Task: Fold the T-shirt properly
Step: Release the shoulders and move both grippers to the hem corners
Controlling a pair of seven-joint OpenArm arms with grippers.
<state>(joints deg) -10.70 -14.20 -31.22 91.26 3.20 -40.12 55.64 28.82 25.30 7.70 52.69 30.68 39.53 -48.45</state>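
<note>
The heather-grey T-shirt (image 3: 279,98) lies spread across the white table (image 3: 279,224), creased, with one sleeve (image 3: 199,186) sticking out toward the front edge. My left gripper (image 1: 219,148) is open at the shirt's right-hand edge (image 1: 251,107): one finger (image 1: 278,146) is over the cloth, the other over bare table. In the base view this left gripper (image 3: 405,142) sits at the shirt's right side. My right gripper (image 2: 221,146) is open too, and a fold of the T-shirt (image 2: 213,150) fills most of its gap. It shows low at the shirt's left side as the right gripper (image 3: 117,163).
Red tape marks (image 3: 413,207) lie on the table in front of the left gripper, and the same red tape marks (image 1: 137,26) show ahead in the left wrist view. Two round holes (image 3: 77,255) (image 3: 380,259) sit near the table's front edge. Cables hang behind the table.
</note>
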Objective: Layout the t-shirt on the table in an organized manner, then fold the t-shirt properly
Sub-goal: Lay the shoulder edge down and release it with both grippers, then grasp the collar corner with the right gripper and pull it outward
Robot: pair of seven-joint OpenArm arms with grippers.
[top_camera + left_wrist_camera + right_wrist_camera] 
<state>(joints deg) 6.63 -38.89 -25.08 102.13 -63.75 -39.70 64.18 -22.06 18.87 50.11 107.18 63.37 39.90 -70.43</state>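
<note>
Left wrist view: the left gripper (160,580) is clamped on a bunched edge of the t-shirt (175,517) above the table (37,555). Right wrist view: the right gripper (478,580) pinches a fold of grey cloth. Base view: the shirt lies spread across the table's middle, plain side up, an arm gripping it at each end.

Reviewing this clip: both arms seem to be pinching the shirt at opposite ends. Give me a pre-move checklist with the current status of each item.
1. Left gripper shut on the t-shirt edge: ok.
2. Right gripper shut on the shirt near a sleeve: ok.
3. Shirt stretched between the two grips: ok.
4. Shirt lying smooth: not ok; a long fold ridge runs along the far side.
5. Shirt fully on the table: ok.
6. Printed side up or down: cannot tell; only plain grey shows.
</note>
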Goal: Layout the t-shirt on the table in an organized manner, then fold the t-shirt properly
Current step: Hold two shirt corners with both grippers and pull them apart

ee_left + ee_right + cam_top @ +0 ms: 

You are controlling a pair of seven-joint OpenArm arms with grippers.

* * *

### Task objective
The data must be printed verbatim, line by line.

### Exercise answer
Task: Fold the T-shirt properly
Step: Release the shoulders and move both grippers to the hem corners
Controlling a pair of seven-joint OpenArm arms with grippers.
<state>(joints deg) -10.70 -14.20 -31.22 91.26 3.20 -40.12 55.64 28.82 25.30 7.70 52.69 30.68 39.53 -48.45</state>
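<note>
The heather-grey T-shirt (image 3: 279,98) lies spread across the white table (image 3: 279,224), creased, with one sleeve (image 3: 199,186) sticking out toward the front edge. My left gripper (image 1: 219,148) is open at the shirt's right-hand edge (image 1: 251,107): one finger (image 1: 278,146) is over the cloth, the other over bare table. In the base view this left gripper (image 3: 405,142) sits at the shirt's right side. My right gripper (image 2: 221,146) is open too, and a fold of the T-shirt (image 2: 213,150) fills most of its gap. It shows low at the shirt's left side as the right gripper (image 3: 117,163).
Red tape marks (image 3: 413,207) lie on the table in front of the left gripper, and the same red tape marks (image 1: 137,26) show ahead in the left wrist view. Two round holes (image 3: 77,255) (image 3: 380,259) sit near the table's front edge. Cables hang behind the table.
</note>
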Objective: Layout the t-shirt on the table in an organized manner, then fold the t-shirt properly
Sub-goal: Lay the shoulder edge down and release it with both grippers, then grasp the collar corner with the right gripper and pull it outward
Robot: pair of seven-joint OpenArm arms with grippers.
[top_camera + left_wrist_camera + right_wrist_camera] 
<state>(joints deg) 6.63 -38.89 -25.08 102.13 -63.75 -39.70 64.18 -22.06 18.87 50.11 107.18 63.37 39.90 -70.43</state>
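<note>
Left wrist view: the left gripper (160,580) is clamped on a bunched edge of the t-shirt (175,517) above the table (37,555). Right wrist view: the right gripper (478,580) pinches a fold of grey cloth. Base view: the shirt lies spread across the table's middle, plain side up, an arm gripping it at each end.

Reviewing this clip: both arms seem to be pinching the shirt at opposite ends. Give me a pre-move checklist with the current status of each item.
1. Left gripper shut on the t-shirt edge: ok.
2. Right gripper shut on the shirt near a sleeve: ok.
3. Shirt stretched between the two grips: ok.
4. Shirt lying smooth: not ok; a long fold ridge runs along the far side.
5. Shirt fully on the table: ok.
6. Printed side up or down: cannot tell; only plain grey shows.
</note>
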Goal: Layout the t-shirt on the table in an organized manner, then fold the t-shirt properly
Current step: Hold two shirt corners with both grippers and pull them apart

ee_left + ee_right + cam_top @ +0 ms: 

You are controlling a pair of seven-joint OpenArm arms with grippers.

This completes the requested output.